ISO a Biblically-Sound, Spirit-Filled Church: "Tongues" 11/13/2022

We’ve got some great questions to ask and answer about tongues today:

  • And I’ll open up for questions at the end… a brief time, because…
  • That said, my heart, soul, mind, and spirit are with you! But at 11:30, all that switches to my wife.  So let’s get to it!

 

How many types of tongues are in the Bible?

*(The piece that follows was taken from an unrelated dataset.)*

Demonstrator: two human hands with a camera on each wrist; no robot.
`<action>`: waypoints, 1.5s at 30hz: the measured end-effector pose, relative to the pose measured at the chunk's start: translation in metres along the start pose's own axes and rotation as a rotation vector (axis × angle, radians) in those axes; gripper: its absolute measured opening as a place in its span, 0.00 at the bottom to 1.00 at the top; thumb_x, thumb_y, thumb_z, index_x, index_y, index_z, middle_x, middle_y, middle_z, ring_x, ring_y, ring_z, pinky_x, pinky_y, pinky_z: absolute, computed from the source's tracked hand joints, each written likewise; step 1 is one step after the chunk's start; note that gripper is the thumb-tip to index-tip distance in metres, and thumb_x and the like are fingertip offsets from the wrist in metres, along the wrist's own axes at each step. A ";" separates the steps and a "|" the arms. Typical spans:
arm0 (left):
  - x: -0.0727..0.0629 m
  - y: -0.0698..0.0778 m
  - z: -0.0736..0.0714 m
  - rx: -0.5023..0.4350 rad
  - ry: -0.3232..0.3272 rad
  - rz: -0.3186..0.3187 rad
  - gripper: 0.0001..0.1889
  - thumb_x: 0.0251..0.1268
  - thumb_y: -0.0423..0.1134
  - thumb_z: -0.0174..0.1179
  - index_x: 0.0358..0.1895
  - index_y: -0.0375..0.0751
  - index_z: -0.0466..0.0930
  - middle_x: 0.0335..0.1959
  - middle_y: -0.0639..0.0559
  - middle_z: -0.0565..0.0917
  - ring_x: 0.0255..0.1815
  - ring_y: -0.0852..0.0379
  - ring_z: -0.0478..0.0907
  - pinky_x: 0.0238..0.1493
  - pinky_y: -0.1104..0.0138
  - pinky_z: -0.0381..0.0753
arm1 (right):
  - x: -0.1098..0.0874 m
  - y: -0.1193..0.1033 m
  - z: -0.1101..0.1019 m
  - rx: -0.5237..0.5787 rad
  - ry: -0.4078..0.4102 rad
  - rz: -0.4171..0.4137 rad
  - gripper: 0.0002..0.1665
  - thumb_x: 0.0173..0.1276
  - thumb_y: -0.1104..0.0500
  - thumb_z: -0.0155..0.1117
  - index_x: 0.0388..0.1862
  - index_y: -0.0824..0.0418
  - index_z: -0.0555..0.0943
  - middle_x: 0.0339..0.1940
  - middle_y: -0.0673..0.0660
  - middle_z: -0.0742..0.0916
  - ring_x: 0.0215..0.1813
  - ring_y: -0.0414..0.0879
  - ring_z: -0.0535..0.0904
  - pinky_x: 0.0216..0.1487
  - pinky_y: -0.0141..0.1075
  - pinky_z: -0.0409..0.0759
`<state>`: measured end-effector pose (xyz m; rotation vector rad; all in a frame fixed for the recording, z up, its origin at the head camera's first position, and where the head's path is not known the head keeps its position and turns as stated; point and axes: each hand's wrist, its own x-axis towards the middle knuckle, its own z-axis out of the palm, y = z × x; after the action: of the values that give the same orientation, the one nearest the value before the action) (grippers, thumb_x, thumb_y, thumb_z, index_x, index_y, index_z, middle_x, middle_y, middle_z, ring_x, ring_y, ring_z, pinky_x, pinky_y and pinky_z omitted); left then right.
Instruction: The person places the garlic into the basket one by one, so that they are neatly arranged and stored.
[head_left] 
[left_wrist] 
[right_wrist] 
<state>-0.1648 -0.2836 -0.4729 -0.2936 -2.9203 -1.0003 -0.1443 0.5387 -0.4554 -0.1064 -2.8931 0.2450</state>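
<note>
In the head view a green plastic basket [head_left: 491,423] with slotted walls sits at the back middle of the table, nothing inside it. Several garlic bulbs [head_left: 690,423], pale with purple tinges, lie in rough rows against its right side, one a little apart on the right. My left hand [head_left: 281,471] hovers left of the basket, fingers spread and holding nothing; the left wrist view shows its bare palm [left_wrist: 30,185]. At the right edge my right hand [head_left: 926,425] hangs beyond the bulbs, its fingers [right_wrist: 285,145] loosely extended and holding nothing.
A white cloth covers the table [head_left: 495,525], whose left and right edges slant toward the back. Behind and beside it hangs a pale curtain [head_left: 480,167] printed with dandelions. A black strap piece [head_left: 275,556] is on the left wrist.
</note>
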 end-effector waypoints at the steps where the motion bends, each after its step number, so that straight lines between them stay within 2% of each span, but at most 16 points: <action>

  • Not including the literal tongue and teachings that speak to how we use our tongues to honor the Lord in what we say, there are 3 types of “tongues” in the Bible.

 

1) Known foreign language(s) 

  • The most famous of course being in Acts 2 where “tongues of fire” came upon 120 men and women who had been patiently awaiting the Holy Spirit to come. 
    • Acts 2:4-11 says this 120 “were all filled with the Holy Spirit and began to speak in other tongues as the Spirit gave them utterance. Now there were dwelling in Jerusalem Jews, devout men from every nation under heaven. And at this sound the multitude came together, and they were bewildered, because each one was hearing them speak in his own language.”
  • I would have loved to have been there! No Rosetta Stone. No Babbel.com. :) 

 

2) A Spiritual Language

  • Apparently a language known to God, but a mystery to men.
    • An “angelic” language 
  • 1Co 13:1  If I speak in the tongues of men and of angels, but have not love, I am a noisy gong or a clanging cymbal.
  • or “Groanings too deep for words” (Romans 8:26), 
    • Rom 8:26  Likewise the Spirit helps us in our weakness. For we do not know what to pray for as we ought, but the Spirit himself intercedes for us with groanings too deep for words.
      • Words not in English, spoken by the Spirit of God on our behalf
  • Or “Praying in the Spirit” (Ephesians 6:18 and Jude 20, 1 Cor. 14).
    • Eph 6:18  (Pray) at all times in the Spirit, with all prayer and supplication.
    • And Jude 20 is in the context of v17 about how to live in the end times, and saying “But you, beloved, building yourselves up in your most holy faith and praying in the Holy Spirit, keep yourselves in the love of God.”
    • We also see Paul use the phrase “praying in the spirit” in the direct context of teaching on the gift of tongues multiple times in 1 Cor. 14.
  • In Acts, we see this angelic language spoken by people while they’re accepting Jesus, and shortly after they’ve accepted Jesus, twice recorded (Acts 10 with Cornelious’ family, and Acts 19 in Ephesus).
    • That said, this puts to rest anyone who has been taught “Tongues” in the Bible is just foreign languages, and not also a “spiritual” language. 
      • The Bible disagrees with you.
      • It’s cool. Happens to me all the time. 
      • Make God’s normal your normal. Get used to it. It is very pleasing to God!

 

3) The interpretation of both foreign and heavenly tongues

  • The interpretation of Tongues is listed as its own, stand-alone spiritual gift.
    • I don’t have time to get into the specific gift today, but I will soon…
    • But let me say one thing: 1 Cor 14:13 says, “one who speaks in a tongue should pray that he may interpret.”
      • Nowhere in scripture are we taught that another person has to be the interpreter.